We walked around and spent some time watching the babies settle in their rooms, including the newest arrivals who were sleeping with their blankets (!!!). Seriously cute. We went over to Malima’s stall and watched her play around, and steal her neighbours food, for a bit. Before we knew it, it was 6pm and time to leave.
If you love animals, this is about the most adorable experience you can have in Nairobi (IMHO). And beyond that, the David Sheldrick Wildlife Trust is doing some amazing work. All of the elephants at the orphanage were found in the wild and left for dead; some had mothers die of natural causes, others were victims to poaching, some were found fallen down wells or caught in snares set by poachers. They are brought to the nursery where they are very well taken care of – they are bottle fed every 3 hours including through the night! Elephants are also very social animals, and they get to become part of a group where they can play and live together. Once they are old enough, the babies are reintroduced into the wild and can go on leading normal lives. All in all, I would definitely recommend visiting!
James and I have been watching movies and reading books that take place in Africa to really immerse ourselves; one of the more recent movies we watched was ‘Out of Africa’, based on Karen Blixen’s book that details the years she spent in Kenya. Since we were staying a stone’s throw from the museum, we felt we needed to visit! And it was really interesting.
With your entry ticket, you also receive a guide and ours, Paulette, gave us the background on Karen’s time in Nairobi. As it turns out, the movie was pretty accurate! We started in the gardens, getting the background on Karen’s travel to Africa and how she spent her time here. After, it was time for a tour of the house which is the same one she lived in and also the same one used in the film. When she left Kenya, the house was sold to a soldier who lived there for many years.

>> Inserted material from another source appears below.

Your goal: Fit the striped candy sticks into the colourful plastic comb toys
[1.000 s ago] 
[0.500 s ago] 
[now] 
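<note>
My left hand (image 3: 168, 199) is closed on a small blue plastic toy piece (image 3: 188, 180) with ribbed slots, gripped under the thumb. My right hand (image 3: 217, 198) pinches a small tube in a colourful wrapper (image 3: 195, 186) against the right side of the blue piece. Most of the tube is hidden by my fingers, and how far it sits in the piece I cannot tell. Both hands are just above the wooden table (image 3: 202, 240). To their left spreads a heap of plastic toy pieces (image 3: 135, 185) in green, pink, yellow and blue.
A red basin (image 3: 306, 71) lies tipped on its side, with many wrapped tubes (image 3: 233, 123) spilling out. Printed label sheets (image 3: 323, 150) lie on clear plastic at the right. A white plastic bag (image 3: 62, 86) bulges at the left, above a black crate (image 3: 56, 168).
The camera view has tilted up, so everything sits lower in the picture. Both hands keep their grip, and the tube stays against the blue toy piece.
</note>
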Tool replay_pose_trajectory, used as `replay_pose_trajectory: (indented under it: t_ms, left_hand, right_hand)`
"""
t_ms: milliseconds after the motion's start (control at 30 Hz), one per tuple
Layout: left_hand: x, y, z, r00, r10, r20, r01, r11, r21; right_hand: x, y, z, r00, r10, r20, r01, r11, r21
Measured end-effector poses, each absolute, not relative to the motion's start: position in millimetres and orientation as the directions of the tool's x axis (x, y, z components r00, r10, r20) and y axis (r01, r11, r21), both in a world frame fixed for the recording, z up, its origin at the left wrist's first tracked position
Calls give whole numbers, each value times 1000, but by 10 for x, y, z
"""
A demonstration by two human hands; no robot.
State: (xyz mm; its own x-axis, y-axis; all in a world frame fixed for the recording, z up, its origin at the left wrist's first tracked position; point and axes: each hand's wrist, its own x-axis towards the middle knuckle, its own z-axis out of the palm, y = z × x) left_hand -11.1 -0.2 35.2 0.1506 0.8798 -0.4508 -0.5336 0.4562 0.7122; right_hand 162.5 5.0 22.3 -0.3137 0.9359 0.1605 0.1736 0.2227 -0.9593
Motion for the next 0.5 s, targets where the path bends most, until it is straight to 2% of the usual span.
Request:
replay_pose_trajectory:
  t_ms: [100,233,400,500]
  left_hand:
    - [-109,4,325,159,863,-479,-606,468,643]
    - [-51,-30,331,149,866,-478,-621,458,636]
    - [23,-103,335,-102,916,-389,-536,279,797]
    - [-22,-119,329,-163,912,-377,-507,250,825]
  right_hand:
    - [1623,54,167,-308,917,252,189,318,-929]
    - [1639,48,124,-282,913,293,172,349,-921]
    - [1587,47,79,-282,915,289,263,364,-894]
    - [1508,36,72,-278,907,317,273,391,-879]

When he died, his daughter sold the house to Denmark and when Kenya became independent in 1964 it was given back to the country as a present from Denmark.
The area of the school that Karen built for local children is now the site of the Kenya Medical Training College which is really cool!
They even have some of the costumes worn by Meryl Streep and Robert Redford handing in the closets. They’ve done a remarkable job keeping everything as it was when Karen lived in the house. The cost was $24 USD for the 2 of us to visit, so it may not be up everyone’s alley (you can pet giraffes for less!) but if you’ve read the book or seen the movie I think it’s worth a visit.
We were glad we stopped over in Nairobi – even just for the animals it was totally worth it! Next we were off to Victoria Falls – the largest waterfall in the world!